Hi;

As Daniel mentioned it is just for "first time" and not a suggested
approach. However if you follow that way you can assign shards to machines.
On the other hand you can not change it after a time later with same
procedure.

Thanks;
Furkan KAMACI


2014-02-26 15:53 GMT+02:00 Daniel Collins <danwcoll...@gmail.com>:

> This is only true the *first* time you start the cluster.  As mentioned
> earlier, the correct way to assign shards to cores is to use the collection
> API.  Failing that, you can start cores in a determined order, and the
> cores will assign themselves a shard/replica when they first start up.
>  From that point on, that mapping is defined in clusterstate.json, and will
> persist until you change it (delete cluster state or use collection/core
> API to move/remove a core.  It is a kludgy approach, that's why generally
> it isn't recommended for new starters to use, but by starting the first
> cores in a particular order you can get exactly the distribution you want.
>
> The collection API is good generally because it has some logic to
> distribute shards across machines, but you can't be very specific with it,
> you can't say "I want shard 1 on machine A, and its replicas on machines b,
> c & d).
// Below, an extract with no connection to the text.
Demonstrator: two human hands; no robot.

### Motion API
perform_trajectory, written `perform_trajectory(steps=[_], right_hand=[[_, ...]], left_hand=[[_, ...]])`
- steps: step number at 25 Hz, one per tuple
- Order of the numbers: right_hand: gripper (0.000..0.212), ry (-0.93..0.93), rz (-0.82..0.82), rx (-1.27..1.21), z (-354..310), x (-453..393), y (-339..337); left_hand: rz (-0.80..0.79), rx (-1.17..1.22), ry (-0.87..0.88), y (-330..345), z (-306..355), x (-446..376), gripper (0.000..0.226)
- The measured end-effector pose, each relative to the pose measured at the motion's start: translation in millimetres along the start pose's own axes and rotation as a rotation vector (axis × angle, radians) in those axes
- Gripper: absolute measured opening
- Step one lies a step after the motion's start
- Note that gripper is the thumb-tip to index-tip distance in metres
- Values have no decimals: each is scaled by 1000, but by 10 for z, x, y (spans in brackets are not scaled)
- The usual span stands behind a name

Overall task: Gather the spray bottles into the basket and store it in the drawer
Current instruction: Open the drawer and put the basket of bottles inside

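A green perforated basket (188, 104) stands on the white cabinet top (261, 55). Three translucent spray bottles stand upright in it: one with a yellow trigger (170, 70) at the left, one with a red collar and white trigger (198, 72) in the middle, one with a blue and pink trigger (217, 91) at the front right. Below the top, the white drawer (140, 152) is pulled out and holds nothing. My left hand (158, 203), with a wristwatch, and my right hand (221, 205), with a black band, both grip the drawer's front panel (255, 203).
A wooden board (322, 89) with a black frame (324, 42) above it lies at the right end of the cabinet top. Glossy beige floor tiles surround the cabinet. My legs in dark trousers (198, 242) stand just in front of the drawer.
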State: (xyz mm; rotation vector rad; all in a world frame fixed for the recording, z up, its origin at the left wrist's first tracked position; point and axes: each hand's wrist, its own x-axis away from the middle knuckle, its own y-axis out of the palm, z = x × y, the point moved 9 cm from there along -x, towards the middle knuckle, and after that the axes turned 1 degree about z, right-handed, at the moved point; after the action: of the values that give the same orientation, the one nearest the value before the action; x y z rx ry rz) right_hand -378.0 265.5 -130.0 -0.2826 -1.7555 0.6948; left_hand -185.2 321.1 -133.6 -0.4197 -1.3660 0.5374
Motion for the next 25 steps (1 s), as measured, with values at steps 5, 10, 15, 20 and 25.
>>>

So we use the "start order" mechanism for our production systems,
> because we want to place shards on specific machines., We have 256 shards,
> so we want to know exactly what set of cores & machines is required in
> order to have a "full collection" of data.  As long as you are aware of the
> limitations of each mechanism, both work.
>
>
> On 26 February 2014 10:26, Oliver Schrenk <oliver.schr...@gmail.com>
> wrote:
>
> > > There is a round robin process when assigning nodes at cluster. If you
> > want
> > > to achieve what you want you should change your Solr start up order.
> >
> > Well that is just weird. To bring a cluster to a reproducible state, I
> > have to bring the whole cluster down, and start it up again in a specific
> > order?
> >
> > What order do you suggest, to have a failover mechanism?